Deve delegar a liderança do MPLA num grupo de líderes mais dinâmicos que o possam regenerar e adequá-lo às exigências actuais e de futuro. O MPLA está desconectado da realidade dos cidadãos, arrogante e embriagado com o poder. Tem de rever o seu engajamento com os cidadãos e o país. Deve promover a auscultação e o diálogo sincero com a população, na busca de soluções urgentes que garantam educação para todos, que gerem empregos, infra-estruturas essenciais, como água e luz em todo o país, e segurança alimentar a todos os angolanos.

Deve ser o presidente a desmantelar o sistema de partido-Estado, separando com urgência a administração do Estado dos secretariados provinciais e municipais do MPLA. Os governadores, administradores municipais e comunais devem deixar de ser os primeiros-secretários do MPLA. Só assim será possível dar início ao processo de regeneração do MPLA, abandonando definitivamente a sua característica de partido-Estado. E só assim Lourenço passará à reforma sem o rótulo de ter sido o coveiro do MPLA.

No governo anterior, o presidente depositou a sua confiança política num círculo de relações pessoais que o ajudaram a desestruturar o anterior regime de José Eduardo e o próprio MPLA. Faltou criar um novo contrato social com a sociedade e mantiveram-se alguns dos mais frustrantes e velhos hábitos de má governação.

Outro elemento fundamental que foi ignorado durante a campanha eleitoral é o estado das forças de defesa e segurança, particularmente das Forças Armadas Angolanas (FAA). São inaceitáveis as condições de grande parte dos quartéis em Angola e as condições de vida dos soldados, que constituem o principal garante da unidade do Estado e ordem pública. O seu descontentamento também foi agora ouvido nas urnas, e eles precisam de atenção urgente.

Entendemos que se colocam quatro desafios para o futuro.

O primeiro é sobre a nova equipa de governação. Esta tem de ser politicamente ágil e tecnicamente competente. O amiguismo prevalecente na distribuição de cargos públicos e a conversa fátua devem ser abandonados. Deve ser instaurado o primado do mérito e da técnica na escolha dos governantes, bem como a abertura à sociedade participante.

O segundo desafio diz respeito às autarquias, que devem ser implementadas já neste mandato. Isso ajudará a para assegurar uma transição elegante, nomeando-se, desde já, pessoas próximas da UNITA para os cargos de governador provincial de Luanda, Cabinda e Zaire.
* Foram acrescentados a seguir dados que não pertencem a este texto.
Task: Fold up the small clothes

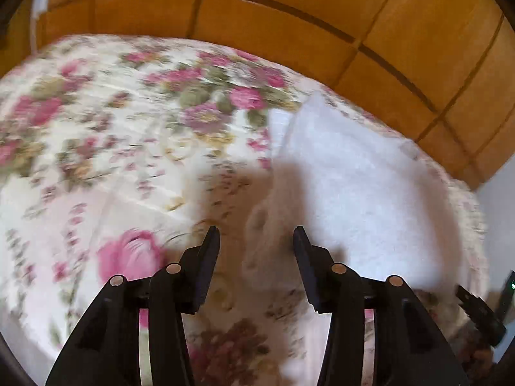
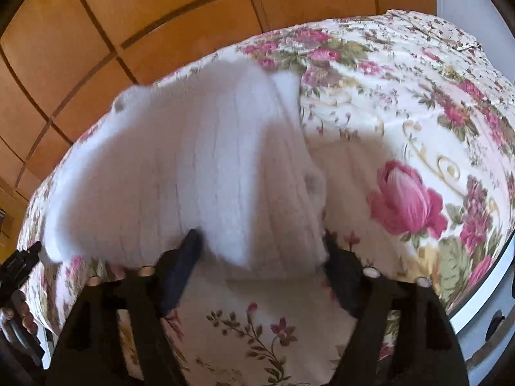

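Wooden panelling (image 1: 289,3) in warm orange-brown, crossed by dark grooves, backs a bed covered by a cream bedspread (image 1: 128,122) printed with pink roses and green leaves. On the bedspread lies a white ribbed knit garment (image 2: 193,167), soft and fuzzy, spread toward the panelled side of the bed; both views are blurred, so its exact shape is hard to read. In the left wrist view the same garment (image 1: 354,186) sits to the right of centre, partly under a shadow.

The left tongs (image 1: 256,238) stand wide apart above the bedspread, near the garment's shaded edge, with nothing between the fingers. The right tongs (image 2: 262,238) are also spread wide, with a raised fold of the garment's near edge lying between the fingers; whether either finger presses on the cloth cannot be told. A person's fingers (image 2: 24,318) show at the lower left edge of the right wrist view.
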Motion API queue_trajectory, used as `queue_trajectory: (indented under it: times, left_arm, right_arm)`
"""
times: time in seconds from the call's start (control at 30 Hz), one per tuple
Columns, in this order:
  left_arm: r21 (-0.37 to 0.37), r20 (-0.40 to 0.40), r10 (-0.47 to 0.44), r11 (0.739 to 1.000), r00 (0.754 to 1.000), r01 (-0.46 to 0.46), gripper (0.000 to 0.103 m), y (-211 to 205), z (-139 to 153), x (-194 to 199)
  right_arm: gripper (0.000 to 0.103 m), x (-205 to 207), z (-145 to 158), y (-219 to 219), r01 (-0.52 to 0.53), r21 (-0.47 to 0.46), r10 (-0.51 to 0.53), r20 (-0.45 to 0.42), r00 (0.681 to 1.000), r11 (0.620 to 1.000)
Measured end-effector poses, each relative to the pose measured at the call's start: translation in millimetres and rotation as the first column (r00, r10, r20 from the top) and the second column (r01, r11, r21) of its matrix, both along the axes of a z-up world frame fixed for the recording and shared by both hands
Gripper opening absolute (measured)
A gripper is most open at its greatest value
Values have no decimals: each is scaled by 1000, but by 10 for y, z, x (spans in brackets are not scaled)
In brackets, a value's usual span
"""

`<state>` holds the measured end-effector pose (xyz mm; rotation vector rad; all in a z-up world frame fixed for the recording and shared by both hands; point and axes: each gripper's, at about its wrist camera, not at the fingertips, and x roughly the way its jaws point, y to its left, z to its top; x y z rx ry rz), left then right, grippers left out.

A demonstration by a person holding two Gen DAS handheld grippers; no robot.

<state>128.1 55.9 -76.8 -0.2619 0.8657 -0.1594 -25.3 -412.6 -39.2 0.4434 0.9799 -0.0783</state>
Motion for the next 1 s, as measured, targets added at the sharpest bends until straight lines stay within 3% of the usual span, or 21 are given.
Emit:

Assim se demonstrará que o povo tem força e a sua voz foi efectivamente ouvida.

O terceiro ponto prende-se com a reforma do Estado. É fundamental reorganizar o Estado, descentralizando-o, aproximando-o das populações. O centralismo herdado do período soviético e muito enraizado nos actos de governo deve ser definitivamente eliminado. O Estado tem de ser um facilitador e não um obstáculo. O Estado existe para servir o povo e não o povo para servir o Estado.

Finalmente, o combate à corrupção e a reforma do poder judicial têm de ocorrer em simultâneo. Deve garantir-se que a grande corrupção e a captura do Estado são definitivamente erradicadas. Para isto são necessárias medidas arrojadas que visem um tratamento sistemático do combate à corrupção e o reforço da imparcialidade e da capacidade técnica das magistraturas.

Estas são algumas pistas para transformar o voto do povo em mudanças reais, e não mera conversa de circunstância. O povo angolano já percebeu bem o que é a soberania popular e acaba de a exercer com vigor e maturidade.